**What the task asks**
Nothing after the line with "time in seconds" belongs in the copy; extract the lines below from the top through that line, pictures left out.

**Working data**
=== Begin Enclosure ===

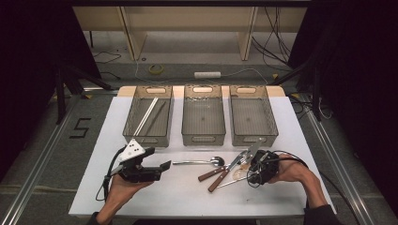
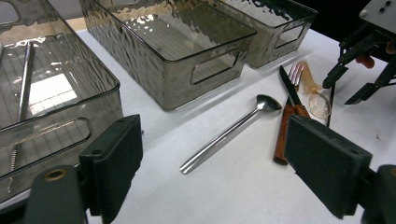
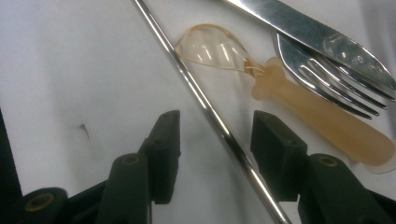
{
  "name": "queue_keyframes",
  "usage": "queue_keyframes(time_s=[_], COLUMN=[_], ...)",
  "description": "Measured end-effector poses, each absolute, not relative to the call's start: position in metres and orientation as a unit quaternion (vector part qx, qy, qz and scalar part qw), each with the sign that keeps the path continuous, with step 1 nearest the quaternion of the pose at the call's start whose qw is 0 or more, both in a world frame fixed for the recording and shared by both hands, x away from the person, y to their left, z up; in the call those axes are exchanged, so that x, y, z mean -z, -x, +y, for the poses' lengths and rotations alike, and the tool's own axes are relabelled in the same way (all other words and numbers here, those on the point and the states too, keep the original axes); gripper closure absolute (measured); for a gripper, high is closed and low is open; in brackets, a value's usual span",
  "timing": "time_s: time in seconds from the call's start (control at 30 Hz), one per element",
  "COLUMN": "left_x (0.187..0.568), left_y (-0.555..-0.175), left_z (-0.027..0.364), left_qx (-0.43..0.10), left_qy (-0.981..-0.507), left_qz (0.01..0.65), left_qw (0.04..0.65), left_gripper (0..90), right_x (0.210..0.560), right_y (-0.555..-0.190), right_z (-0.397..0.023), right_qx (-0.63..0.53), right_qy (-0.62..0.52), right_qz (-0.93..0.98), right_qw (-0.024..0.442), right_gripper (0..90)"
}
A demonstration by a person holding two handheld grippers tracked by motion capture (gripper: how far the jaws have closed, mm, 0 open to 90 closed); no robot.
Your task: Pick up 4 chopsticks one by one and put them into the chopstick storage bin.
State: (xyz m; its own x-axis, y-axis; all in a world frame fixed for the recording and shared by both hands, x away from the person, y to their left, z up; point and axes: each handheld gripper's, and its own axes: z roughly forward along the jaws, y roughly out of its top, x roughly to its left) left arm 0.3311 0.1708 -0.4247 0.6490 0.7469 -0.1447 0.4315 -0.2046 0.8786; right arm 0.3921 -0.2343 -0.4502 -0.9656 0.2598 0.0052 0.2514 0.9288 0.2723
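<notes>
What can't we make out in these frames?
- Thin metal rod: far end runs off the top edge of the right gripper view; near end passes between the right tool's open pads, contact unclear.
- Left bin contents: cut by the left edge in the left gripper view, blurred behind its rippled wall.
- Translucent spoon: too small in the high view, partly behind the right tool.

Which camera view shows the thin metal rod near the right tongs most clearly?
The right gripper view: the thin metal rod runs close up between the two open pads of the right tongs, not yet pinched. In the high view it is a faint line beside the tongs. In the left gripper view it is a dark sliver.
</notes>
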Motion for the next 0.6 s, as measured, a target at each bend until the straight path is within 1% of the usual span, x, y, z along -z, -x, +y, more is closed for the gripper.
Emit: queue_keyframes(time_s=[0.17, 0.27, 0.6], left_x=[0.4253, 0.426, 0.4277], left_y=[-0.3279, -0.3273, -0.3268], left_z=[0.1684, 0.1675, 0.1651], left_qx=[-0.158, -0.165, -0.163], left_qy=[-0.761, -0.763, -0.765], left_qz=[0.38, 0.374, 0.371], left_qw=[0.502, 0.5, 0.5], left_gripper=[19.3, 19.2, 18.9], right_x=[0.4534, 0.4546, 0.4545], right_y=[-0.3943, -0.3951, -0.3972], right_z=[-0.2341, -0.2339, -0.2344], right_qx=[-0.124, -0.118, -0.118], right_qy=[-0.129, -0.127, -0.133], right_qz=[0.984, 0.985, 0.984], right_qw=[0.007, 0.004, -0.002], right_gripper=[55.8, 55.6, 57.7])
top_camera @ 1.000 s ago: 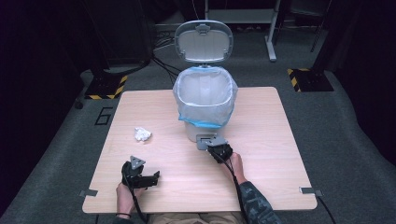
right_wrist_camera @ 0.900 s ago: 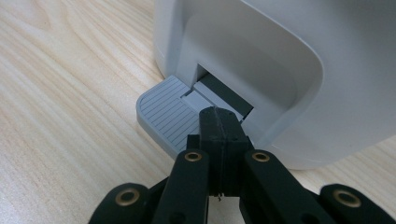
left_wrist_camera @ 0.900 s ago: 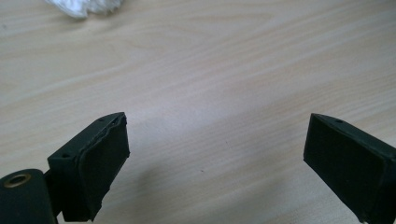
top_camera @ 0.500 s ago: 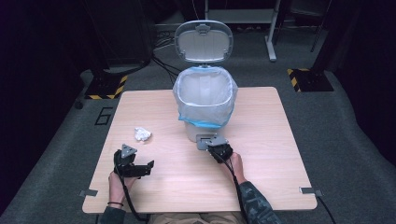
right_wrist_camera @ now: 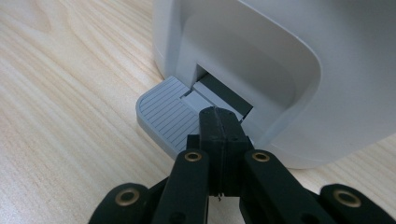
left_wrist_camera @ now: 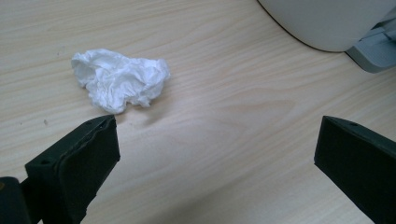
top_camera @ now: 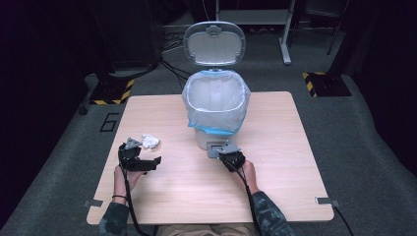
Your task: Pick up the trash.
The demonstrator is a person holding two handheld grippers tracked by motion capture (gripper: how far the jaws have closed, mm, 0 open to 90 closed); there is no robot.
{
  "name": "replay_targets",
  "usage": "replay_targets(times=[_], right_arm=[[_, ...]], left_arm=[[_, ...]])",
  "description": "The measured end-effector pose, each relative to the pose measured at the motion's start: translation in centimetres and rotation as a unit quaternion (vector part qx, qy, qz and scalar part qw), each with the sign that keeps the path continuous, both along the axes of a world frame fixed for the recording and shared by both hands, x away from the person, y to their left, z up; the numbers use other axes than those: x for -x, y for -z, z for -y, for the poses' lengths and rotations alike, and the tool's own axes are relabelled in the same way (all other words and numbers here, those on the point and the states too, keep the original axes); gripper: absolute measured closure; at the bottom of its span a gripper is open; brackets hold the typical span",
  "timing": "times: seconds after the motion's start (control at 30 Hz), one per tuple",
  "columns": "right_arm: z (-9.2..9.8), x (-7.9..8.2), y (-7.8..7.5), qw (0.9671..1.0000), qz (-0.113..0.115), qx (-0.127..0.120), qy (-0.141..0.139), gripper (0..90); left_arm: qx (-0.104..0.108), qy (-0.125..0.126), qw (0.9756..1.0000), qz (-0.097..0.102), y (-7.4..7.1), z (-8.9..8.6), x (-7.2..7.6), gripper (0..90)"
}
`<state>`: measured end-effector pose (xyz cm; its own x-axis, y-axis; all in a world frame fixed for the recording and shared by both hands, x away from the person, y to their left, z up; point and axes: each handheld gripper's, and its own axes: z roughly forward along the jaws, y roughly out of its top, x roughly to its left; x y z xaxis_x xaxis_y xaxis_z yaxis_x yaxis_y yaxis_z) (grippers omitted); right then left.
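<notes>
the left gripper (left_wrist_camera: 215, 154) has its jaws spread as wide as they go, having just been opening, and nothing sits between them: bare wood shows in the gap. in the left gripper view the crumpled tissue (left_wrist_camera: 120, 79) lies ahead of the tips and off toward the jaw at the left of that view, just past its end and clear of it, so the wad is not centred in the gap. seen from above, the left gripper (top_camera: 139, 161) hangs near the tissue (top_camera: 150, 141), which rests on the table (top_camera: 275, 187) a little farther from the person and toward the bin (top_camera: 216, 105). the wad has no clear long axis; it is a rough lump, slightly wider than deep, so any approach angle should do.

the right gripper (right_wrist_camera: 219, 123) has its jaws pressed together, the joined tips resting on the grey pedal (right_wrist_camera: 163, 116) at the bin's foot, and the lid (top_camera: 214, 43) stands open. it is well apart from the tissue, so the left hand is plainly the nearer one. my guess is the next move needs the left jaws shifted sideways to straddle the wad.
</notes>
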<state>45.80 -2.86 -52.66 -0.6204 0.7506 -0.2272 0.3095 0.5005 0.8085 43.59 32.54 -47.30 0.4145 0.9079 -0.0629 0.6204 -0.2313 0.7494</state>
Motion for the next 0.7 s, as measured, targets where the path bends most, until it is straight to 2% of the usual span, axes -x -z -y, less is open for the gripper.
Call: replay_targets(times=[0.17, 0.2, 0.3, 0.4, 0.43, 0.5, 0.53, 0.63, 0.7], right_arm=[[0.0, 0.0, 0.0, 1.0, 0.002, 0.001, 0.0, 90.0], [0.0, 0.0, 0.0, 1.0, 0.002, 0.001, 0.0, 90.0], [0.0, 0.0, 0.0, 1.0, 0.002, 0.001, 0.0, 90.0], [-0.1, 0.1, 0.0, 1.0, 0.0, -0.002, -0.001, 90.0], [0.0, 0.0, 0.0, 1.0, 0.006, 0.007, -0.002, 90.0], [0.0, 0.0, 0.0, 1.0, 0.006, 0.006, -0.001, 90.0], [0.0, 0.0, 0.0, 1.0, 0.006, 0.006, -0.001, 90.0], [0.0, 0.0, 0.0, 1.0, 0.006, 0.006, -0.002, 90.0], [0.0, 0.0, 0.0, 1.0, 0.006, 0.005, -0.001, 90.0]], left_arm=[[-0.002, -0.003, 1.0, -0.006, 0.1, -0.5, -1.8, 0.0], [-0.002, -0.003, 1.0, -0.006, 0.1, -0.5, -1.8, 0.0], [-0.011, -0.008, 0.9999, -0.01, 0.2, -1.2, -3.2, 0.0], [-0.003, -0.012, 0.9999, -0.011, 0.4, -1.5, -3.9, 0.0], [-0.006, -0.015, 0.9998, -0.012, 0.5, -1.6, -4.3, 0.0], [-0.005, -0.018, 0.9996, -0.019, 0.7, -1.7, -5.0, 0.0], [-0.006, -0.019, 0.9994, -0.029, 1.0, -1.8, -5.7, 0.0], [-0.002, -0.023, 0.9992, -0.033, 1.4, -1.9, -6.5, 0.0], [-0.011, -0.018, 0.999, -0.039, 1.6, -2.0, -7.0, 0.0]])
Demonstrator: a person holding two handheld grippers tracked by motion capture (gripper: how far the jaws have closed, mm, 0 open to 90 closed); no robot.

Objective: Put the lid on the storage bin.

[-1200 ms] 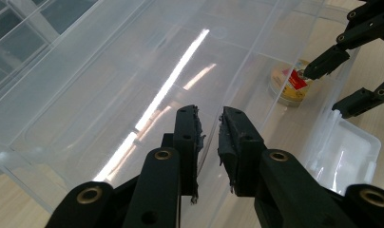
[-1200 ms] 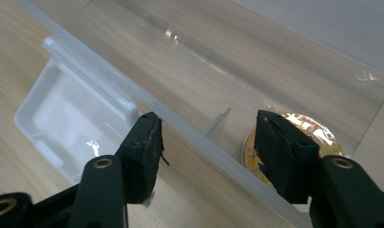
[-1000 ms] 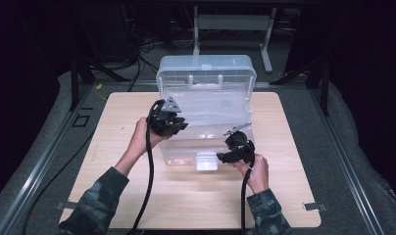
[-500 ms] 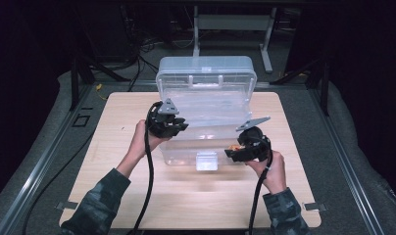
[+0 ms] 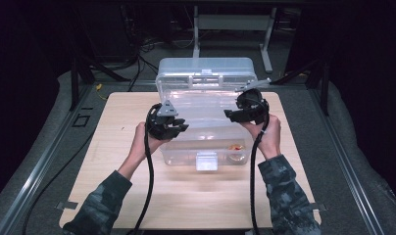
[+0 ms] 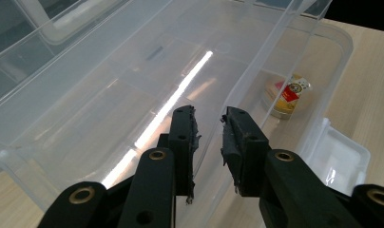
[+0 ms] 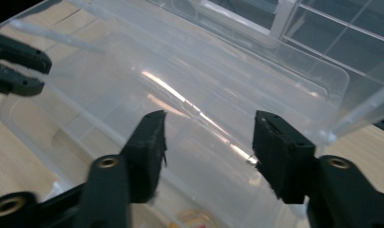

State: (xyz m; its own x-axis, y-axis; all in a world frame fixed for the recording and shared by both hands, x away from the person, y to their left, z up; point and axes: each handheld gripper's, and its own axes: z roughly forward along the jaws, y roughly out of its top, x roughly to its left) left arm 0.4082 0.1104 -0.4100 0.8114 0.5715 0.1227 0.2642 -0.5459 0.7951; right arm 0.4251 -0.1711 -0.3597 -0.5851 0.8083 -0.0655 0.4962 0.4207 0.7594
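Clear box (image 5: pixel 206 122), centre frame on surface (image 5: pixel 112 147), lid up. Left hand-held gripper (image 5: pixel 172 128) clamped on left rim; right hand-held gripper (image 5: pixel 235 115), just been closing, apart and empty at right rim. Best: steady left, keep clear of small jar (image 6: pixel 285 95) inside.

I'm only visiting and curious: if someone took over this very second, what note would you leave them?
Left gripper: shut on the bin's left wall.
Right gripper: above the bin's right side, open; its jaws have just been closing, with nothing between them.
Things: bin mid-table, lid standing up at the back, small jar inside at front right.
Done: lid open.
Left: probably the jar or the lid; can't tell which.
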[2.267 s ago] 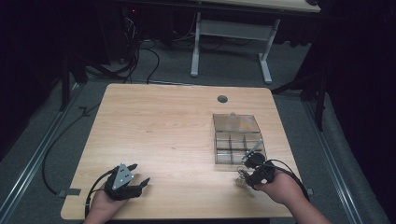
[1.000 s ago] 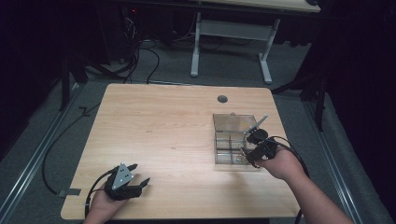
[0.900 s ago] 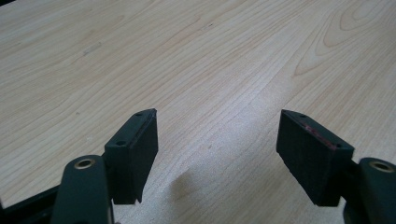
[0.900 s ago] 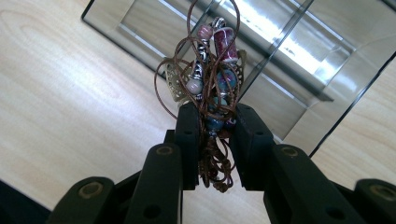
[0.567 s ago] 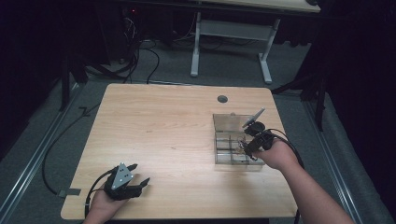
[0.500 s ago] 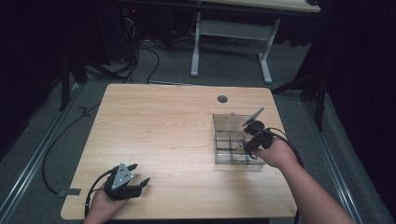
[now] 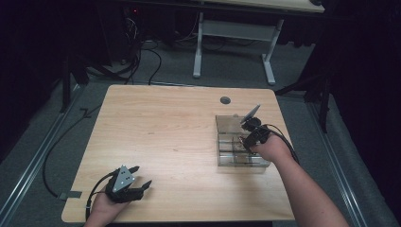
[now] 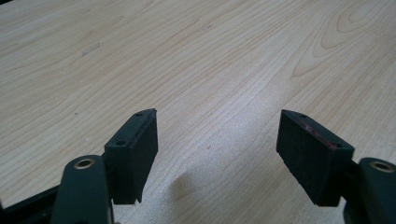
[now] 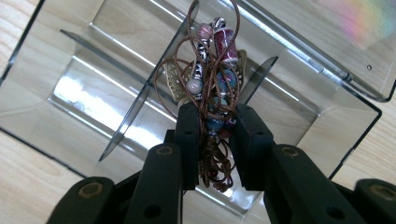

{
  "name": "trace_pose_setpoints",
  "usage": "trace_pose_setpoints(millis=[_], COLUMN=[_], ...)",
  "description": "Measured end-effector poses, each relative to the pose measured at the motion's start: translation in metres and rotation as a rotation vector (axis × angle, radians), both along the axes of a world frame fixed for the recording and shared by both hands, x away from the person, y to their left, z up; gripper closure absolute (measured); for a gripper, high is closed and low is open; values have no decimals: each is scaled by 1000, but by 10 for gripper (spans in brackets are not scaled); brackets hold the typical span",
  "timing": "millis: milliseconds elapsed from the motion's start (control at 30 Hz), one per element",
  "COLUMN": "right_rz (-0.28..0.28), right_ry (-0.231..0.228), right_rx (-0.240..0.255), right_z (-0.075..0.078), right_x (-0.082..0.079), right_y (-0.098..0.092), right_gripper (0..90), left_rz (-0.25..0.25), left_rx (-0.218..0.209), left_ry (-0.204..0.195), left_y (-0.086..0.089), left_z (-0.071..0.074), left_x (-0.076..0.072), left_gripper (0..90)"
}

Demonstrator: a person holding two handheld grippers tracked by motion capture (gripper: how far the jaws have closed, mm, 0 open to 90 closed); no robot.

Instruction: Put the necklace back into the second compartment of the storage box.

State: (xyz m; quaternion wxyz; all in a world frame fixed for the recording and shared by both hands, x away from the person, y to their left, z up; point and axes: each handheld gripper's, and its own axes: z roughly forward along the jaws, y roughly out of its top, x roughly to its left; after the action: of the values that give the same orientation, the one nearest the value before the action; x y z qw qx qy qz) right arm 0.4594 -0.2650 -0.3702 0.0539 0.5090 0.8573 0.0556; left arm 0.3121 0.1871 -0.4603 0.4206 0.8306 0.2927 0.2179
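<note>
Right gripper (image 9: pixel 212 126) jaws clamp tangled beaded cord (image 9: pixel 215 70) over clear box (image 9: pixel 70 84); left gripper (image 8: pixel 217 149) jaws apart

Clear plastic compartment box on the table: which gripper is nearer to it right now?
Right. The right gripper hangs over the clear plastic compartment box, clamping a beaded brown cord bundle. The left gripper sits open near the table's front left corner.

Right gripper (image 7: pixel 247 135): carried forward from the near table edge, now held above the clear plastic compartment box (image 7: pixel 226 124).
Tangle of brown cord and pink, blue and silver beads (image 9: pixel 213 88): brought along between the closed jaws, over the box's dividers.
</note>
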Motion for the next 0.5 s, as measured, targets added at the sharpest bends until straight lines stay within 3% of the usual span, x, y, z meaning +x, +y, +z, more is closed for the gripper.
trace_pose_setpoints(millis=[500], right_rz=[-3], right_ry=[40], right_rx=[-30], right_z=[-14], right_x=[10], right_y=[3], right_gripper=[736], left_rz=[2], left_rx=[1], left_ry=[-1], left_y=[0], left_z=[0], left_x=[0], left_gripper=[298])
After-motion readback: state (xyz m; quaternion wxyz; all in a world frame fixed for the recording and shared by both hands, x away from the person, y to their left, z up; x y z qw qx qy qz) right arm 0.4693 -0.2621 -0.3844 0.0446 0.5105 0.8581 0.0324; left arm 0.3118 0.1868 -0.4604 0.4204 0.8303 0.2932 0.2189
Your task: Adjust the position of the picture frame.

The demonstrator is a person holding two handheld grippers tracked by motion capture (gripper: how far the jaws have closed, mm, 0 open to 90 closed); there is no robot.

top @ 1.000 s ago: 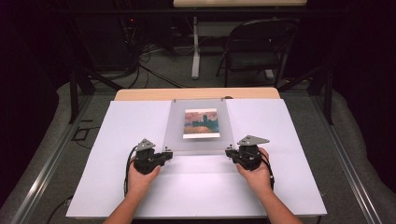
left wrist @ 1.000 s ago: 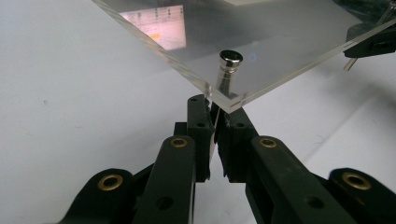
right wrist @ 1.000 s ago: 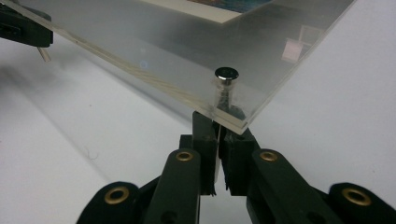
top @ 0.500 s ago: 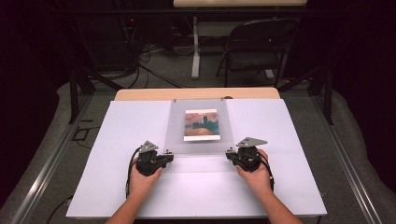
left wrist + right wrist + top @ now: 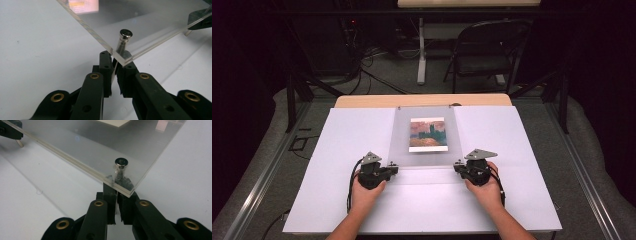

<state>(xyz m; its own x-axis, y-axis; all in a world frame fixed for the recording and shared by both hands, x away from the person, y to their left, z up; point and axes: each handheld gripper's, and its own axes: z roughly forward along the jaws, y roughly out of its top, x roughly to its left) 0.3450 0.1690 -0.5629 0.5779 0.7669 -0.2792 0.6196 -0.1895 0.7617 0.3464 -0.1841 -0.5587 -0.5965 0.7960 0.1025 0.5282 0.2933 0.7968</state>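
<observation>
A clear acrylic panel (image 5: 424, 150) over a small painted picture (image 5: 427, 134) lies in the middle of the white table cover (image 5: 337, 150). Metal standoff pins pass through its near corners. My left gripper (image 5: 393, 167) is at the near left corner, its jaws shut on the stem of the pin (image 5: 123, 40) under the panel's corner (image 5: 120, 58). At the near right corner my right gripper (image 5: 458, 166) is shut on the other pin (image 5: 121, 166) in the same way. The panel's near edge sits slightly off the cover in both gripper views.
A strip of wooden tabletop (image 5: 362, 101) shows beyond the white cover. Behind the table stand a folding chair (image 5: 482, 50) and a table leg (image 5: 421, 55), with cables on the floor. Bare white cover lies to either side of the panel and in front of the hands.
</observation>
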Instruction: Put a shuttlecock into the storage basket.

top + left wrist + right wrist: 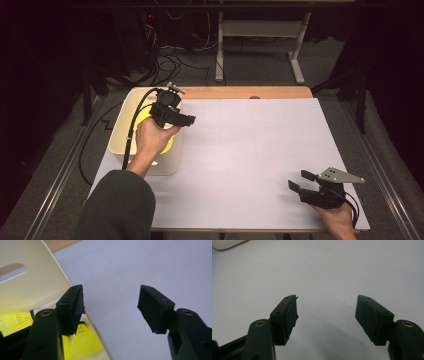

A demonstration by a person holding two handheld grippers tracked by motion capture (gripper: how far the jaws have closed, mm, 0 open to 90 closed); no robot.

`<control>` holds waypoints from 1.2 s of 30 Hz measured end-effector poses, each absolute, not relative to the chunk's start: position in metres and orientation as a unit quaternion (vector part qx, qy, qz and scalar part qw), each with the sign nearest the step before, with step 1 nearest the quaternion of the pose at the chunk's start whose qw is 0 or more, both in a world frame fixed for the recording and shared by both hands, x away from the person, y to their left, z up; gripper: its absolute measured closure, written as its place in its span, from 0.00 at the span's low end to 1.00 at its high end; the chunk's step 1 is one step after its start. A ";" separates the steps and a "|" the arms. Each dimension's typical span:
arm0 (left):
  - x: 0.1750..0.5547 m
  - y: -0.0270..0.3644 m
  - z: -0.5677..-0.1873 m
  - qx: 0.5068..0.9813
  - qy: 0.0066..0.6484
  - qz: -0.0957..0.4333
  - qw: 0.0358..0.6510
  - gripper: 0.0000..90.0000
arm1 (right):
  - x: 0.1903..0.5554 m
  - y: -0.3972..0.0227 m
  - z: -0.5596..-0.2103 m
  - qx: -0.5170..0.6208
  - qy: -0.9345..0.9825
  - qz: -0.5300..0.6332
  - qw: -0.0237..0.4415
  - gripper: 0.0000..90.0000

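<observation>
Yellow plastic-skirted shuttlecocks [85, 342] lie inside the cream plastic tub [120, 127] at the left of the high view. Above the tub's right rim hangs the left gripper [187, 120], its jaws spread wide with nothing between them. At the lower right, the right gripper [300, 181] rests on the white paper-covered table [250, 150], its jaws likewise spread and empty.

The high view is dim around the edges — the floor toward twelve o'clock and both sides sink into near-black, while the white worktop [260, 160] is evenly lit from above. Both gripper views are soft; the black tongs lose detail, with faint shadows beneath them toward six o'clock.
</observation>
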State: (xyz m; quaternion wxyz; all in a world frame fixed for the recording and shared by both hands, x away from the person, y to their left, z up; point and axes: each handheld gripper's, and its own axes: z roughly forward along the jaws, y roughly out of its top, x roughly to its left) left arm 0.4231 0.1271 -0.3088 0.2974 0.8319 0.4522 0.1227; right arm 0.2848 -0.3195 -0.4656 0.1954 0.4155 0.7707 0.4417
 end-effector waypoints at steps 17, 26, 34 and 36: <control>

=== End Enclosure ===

**Written solution**
{
  "name": "queue_keyframes",
  "usage": "queue_keyframes(time_s=[_], COLUMN=[_], ...)",
  "description": "Measured end-effector poses, each absolute, not relative to the call's start: position in metres and orientation as a unit quaternion (vector part qx, qy, qz and scalar part qw), each with the sign that keeps the path continuous, with step 1 nearest the quaternion of the pose at the call's start whose qw is 0 or more, both in a world frame fixed for the recording and shared by both hands, x away from the person, y to their left, z up; in the call those axes are exchanged, so that x, y, z mean -z, -x, +y, for the poses' lengths and rotations alike, and the tool's own axes are relabelled in the same way (all other words and numbers here, those on the point and the states too, keep the original axes); gripper closure absolute (measured); for a gripper, high is closed and low is open; in brackets, a value's usual span",
  "timing": "time_s: time in seconds from the call's start (control at 30 Hz), one per element",

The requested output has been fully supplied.